Topics: Sound: ALSA, Sound: SoundBlaster
People: Alan Cox, Aaron Tiensivu
Aaron Tiensivu was very happy to find these drivers, but Chris Adams pointed out they were only binary releases (thus not guaranteed to work from kernel to kernel, and not maintained as well as Open Source). Some folks took the attitude, "better binary than nothing," and there was the suggestion of reverse engineering to derive an Open Source project. Ladislav Dobias suggested the Yamaha WF192XG which also has a driver for Linux, but Alan Cox said that it, too, was binary only.
Alan said Trident was putting its ALSA drivers on the GPL (making them his top recommendation), and that he hoped to get the ESS maestro/maestro2/maestro2e mostly working.
9. Developer Conflicts
5 May 1999 - 6 May 1999 (6 posts) Archive Link: "Status of Linux SCSI generic implementation"
Topics: Disks: SCSI
People: Douglas Gilbert, David Mosberger
Someone gave a pointer to Jörg Schilling's page on SCSI generic implementation, as well as a discussion of the competing interfaces. A restrained Douglas Gilbert replied:
The new implementation is in place and working in 2.2.6 and 2.2.7 with some blemishes to be ironed out in a new patch hopefully to be ready for 2.2.8 (it's with ac now). The interface is just the tip of the iceberg. It will not change.
The driver has been accepted by David Mosberger-Tang (sane) and Monty (cdparanoia) as a reasonable (but not necessarily the best) compromise. Monty has a cdparanoia III alpha that uses some of the new features. Various other developers (some working for big corporations) seem to be happy with the progress.

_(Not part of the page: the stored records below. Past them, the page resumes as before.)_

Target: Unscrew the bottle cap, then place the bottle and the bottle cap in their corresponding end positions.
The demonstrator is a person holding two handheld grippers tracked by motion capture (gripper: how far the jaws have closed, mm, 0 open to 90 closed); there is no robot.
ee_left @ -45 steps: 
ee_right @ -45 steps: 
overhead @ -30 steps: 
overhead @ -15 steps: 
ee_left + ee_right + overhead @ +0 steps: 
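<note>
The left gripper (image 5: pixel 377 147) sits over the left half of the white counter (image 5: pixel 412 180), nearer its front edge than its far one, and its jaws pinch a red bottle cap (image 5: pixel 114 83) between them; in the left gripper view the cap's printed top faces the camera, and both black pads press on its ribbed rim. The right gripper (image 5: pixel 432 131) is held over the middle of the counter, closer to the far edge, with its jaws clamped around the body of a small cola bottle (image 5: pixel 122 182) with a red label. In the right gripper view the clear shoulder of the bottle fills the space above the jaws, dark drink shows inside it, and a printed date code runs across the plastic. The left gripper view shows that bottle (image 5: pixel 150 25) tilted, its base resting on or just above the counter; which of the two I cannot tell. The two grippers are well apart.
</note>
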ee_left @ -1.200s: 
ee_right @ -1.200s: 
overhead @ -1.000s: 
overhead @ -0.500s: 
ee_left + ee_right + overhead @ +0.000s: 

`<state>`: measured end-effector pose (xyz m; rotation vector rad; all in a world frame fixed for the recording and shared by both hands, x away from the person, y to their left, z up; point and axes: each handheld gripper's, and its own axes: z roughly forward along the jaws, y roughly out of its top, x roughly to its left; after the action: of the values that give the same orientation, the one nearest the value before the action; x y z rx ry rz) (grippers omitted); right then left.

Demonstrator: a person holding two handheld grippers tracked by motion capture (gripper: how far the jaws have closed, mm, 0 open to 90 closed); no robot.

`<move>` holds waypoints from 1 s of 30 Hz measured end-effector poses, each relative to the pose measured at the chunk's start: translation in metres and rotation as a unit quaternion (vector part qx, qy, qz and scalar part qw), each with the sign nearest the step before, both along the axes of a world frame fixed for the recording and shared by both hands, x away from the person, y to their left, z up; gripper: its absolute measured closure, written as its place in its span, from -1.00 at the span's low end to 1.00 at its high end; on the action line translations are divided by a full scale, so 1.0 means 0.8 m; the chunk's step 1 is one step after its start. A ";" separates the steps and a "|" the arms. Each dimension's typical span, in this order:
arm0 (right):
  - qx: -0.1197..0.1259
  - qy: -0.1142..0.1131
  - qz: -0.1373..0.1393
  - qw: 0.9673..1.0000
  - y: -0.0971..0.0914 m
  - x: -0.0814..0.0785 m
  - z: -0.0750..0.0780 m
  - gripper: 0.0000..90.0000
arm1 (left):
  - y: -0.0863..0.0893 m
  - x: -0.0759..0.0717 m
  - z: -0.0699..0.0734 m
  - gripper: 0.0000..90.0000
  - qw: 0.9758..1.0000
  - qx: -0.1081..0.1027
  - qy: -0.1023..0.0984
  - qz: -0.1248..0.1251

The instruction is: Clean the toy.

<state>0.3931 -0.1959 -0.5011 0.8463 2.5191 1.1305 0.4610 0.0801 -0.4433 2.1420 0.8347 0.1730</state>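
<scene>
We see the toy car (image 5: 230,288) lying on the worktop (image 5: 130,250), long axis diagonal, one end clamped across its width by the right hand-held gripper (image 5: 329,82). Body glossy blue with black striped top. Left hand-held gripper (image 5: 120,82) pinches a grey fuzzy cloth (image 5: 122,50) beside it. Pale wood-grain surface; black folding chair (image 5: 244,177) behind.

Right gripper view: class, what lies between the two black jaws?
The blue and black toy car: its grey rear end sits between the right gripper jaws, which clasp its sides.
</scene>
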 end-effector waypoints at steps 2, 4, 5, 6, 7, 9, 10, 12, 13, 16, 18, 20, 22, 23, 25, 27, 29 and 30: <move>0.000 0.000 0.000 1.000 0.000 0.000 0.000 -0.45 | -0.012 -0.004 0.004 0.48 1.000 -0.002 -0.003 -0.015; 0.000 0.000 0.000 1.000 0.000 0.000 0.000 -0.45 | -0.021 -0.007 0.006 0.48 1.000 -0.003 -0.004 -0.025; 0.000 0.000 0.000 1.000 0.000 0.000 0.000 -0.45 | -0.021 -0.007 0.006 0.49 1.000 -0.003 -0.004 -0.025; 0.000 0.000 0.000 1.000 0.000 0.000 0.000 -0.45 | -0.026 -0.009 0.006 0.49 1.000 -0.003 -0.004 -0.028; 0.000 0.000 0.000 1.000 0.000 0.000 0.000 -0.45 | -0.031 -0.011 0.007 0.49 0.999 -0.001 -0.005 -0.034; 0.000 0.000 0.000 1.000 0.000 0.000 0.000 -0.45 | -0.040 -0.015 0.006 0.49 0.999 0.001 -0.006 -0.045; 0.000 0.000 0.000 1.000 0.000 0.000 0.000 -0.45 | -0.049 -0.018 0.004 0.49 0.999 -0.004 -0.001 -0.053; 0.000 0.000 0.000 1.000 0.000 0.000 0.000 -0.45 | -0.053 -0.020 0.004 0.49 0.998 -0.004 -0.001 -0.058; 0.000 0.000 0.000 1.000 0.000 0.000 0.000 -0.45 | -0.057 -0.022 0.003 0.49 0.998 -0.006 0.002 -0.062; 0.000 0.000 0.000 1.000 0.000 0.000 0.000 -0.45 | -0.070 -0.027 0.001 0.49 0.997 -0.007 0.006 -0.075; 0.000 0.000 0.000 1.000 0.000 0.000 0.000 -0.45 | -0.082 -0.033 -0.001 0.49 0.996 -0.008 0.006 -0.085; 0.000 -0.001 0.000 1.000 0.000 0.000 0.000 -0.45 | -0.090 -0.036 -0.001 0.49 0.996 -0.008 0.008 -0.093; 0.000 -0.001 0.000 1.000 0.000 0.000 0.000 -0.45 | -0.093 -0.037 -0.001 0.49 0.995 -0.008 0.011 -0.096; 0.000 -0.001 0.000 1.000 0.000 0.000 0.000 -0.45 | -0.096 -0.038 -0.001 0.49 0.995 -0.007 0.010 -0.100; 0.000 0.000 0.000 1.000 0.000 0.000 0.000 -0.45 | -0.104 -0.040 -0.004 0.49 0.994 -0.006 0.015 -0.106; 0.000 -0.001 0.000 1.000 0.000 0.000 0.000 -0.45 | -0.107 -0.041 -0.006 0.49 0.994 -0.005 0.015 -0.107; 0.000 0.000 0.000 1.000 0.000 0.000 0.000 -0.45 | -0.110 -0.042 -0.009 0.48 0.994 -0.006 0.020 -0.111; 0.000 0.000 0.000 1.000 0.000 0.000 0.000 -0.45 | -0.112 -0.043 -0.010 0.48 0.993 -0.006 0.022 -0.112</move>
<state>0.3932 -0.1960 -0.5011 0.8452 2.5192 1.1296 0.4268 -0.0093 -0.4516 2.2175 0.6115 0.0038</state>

Joerg Schilling holds out with his own interface on top of my implementation. He conveniently neglects to mention that he has borrowed about 1200 lines of my code which I continue to maintain. The problem with this is the bug fixes + minor implementation improvements that have been added in the last 7 weeks (since he forked the code). Hopefully with time he will either drop this approach of use run time selection in his transport library to support both (and I have supplied such a patch).
It seems as though some people want this debate re-opened and I will shortly make a posting to the linux-scsi list which seems like the correct place. That post will challenge most of the technical claims made in the above documents which I ignored in the forlorn hope that Joerg would, in time, relent. I will do my best to ignore the personal accusations.
As of KT press time, the promised post has not appeared in the linux-scsi archives.